What is more or less certain is that the technology will get better. Polygenic scores will be calibrated across more ancestries. Larger family-based GWAS will sharpen estimates of the truly within-family genetic effect, separating it from the cross-population effects that inflate the apparent power of current scores. New tools — for instance, the 2024 "Promises and pitfalls of PGT-P" review in F&S Reviews — will reset expectations as the science evolves.
What is also more or less certain is that the marketing will outpace the science. The clinics that today claim to predict your future child's intelligence with meaningful accuracy are not going to back down voluntarily. Patients considering PGT-P — or being offered it as part of a fertility package — are largely on their own when it comes to assessing whether the technology delivers what the brochure says.

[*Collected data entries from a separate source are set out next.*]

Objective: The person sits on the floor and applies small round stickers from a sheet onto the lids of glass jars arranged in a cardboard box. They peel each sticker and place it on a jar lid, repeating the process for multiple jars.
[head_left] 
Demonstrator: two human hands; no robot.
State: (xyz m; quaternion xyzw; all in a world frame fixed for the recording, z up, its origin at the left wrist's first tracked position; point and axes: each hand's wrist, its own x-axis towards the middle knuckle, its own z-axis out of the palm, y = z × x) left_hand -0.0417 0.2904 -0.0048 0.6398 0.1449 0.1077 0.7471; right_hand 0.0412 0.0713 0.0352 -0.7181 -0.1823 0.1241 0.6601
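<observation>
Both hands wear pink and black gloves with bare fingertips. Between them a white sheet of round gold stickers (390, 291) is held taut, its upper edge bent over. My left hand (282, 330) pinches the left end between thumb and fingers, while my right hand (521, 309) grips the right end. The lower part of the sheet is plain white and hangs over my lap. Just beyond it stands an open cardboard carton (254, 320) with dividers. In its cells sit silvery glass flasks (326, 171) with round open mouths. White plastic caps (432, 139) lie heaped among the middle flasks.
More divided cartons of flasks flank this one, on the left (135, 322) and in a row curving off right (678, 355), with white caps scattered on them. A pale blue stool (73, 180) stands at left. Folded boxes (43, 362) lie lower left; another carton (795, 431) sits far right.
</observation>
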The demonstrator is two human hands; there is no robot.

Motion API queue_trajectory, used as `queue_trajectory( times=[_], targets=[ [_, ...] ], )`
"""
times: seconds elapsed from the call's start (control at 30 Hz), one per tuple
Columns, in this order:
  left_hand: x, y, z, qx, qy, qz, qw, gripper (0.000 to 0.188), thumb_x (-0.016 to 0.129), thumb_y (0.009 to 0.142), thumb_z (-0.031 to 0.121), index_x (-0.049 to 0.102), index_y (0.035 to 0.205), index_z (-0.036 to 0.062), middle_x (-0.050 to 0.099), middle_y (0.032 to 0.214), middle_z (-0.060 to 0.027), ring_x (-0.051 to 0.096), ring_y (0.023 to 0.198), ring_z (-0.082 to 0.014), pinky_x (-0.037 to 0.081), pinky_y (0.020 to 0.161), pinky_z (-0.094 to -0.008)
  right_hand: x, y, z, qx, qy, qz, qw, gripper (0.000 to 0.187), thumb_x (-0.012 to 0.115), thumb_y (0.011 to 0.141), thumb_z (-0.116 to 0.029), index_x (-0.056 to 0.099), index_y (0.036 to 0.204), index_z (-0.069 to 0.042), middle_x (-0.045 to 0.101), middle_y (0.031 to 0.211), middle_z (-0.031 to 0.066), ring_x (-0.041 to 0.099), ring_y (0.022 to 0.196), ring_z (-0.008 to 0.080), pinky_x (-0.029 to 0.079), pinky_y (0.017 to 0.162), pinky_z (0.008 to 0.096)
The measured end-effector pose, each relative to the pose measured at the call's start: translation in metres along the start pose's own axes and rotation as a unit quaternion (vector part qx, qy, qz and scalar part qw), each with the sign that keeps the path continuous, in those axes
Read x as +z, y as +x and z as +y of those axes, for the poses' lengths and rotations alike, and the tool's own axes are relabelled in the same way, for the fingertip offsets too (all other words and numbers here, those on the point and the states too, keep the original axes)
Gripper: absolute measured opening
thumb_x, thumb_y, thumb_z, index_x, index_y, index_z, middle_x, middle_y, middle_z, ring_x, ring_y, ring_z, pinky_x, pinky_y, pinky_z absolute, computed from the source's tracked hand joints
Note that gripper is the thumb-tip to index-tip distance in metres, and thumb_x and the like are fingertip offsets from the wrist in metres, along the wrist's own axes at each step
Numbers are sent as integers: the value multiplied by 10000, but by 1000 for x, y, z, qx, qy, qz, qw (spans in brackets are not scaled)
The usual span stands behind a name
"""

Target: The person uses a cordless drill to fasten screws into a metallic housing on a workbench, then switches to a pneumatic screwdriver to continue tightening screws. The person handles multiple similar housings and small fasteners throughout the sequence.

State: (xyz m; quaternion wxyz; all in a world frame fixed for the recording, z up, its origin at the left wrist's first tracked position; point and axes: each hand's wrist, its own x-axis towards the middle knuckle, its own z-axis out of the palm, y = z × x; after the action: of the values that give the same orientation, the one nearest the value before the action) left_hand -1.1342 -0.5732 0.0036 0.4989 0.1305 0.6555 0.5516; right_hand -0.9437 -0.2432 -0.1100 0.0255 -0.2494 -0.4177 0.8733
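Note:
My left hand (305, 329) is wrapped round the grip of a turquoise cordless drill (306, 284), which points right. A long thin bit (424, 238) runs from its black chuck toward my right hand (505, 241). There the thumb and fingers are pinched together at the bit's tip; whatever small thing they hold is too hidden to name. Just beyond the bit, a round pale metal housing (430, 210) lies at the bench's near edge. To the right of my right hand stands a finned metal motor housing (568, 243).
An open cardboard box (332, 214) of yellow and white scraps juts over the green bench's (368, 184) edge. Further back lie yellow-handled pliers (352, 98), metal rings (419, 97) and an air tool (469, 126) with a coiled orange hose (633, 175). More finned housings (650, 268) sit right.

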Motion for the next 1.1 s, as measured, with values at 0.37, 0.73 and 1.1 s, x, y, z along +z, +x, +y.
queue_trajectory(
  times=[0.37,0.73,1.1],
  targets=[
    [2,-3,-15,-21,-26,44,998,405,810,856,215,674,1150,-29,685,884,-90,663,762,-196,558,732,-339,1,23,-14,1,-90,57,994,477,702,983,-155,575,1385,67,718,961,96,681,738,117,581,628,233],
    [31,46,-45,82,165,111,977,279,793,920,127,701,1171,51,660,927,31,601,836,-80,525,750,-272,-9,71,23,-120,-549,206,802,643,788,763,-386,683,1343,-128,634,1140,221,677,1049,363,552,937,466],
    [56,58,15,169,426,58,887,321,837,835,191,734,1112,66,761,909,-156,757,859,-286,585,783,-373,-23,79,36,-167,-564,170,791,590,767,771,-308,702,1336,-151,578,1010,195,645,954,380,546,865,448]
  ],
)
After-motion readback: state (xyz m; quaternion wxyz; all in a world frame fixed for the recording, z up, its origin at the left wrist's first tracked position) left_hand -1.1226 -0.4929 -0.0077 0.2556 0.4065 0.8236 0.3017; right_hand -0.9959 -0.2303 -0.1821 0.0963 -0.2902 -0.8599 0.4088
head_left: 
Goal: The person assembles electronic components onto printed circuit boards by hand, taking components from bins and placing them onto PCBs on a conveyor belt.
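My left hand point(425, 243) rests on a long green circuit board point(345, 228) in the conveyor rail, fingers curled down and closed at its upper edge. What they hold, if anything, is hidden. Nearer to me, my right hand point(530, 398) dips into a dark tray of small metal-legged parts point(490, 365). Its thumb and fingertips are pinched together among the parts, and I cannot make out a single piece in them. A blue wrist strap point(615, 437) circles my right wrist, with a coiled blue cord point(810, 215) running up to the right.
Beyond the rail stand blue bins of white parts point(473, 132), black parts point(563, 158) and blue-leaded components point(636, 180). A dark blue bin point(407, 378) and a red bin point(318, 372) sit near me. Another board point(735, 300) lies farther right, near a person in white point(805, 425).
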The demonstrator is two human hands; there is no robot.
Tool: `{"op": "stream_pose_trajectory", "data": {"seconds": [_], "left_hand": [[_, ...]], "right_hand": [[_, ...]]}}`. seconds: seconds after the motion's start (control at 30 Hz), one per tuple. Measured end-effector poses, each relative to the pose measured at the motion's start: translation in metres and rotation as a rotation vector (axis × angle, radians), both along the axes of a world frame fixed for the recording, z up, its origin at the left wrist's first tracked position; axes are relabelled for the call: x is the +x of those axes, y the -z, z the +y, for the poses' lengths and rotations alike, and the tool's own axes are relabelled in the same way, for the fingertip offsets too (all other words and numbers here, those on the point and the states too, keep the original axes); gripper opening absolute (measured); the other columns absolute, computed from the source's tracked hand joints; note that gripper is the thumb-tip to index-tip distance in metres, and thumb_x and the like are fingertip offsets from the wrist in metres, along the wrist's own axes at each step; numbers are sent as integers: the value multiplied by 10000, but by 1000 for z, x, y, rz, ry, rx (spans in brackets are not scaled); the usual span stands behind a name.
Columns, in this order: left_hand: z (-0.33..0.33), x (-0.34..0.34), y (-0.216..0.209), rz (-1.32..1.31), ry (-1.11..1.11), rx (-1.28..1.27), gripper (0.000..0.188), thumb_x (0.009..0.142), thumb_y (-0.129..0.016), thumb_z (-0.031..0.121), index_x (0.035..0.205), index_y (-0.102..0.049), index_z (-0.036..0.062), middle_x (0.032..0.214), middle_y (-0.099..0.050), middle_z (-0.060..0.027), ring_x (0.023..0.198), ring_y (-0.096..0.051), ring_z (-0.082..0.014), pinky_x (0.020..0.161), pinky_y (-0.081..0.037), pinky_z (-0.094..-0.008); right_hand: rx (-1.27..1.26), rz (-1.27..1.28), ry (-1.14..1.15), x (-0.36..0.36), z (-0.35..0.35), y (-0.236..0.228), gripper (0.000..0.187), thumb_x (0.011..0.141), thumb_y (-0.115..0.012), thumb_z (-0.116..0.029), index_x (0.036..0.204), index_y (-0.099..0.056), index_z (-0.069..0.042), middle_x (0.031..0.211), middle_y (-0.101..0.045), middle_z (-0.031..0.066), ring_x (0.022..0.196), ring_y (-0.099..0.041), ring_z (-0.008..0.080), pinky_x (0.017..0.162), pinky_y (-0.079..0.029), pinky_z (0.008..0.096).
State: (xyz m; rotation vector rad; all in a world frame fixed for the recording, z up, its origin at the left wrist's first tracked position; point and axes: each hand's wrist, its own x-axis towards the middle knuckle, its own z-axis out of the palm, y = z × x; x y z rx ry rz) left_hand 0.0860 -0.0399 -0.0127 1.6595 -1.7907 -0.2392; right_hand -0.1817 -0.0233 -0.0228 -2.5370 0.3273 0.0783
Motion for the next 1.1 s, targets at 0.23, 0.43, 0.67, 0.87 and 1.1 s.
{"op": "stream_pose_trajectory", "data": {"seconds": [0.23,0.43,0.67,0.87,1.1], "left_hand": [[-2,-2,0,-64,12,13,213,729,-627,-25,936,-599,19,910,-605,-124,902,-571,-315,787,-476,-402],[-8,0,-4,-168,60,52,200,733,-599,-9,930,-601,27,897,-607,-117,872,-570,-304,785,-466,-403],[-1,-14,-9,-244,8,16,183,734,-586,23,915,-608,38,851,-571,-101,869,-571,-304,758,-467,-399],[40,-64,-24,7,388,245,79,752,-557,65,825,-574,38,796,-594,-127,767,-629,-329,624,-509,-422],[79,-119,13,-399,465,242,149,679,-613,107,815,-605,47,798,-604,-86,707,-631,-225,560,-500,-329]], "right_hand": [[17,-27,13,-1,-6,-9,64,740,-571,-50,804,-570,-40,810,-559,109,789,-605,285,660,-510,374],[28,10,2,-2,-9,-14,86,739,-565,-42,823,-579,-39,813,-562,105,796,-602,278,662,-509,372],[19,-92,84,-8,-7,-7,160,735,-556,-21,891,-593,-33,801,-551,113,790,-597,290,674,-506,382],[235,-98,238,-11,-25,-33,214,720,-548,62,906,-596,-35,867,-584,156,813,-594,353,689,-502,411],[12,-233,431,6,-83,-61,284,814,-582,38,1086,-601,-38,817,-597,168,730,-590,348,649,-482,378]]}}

A few practical principles can help. If a clinic offers PGT-P, ask for the expected absolute risk reduction, not the relative risk reduction, for whatever disease you care about. Ask for the score's predictive performance in your specific ancestry. Ask how many embryos you'd need to make the selection clinically meaningful. Ask whether the clinic has any data on live-birth outcomes — which, for non-disease traits, will almost certainly be no. Ask whether the offering has been evaluated by an independent body like ASRM, and if so, what they said.
If you walk away knowing only one thing about polygenic embryo screening today, it should probably be this: the science is interesting, the technology is real, and the gap between what it does and what it is sold as doing is wide enough to drive a truck through. The marketing is selling certainty. The science is selling odds, and the odds are smaller than the slogans imply.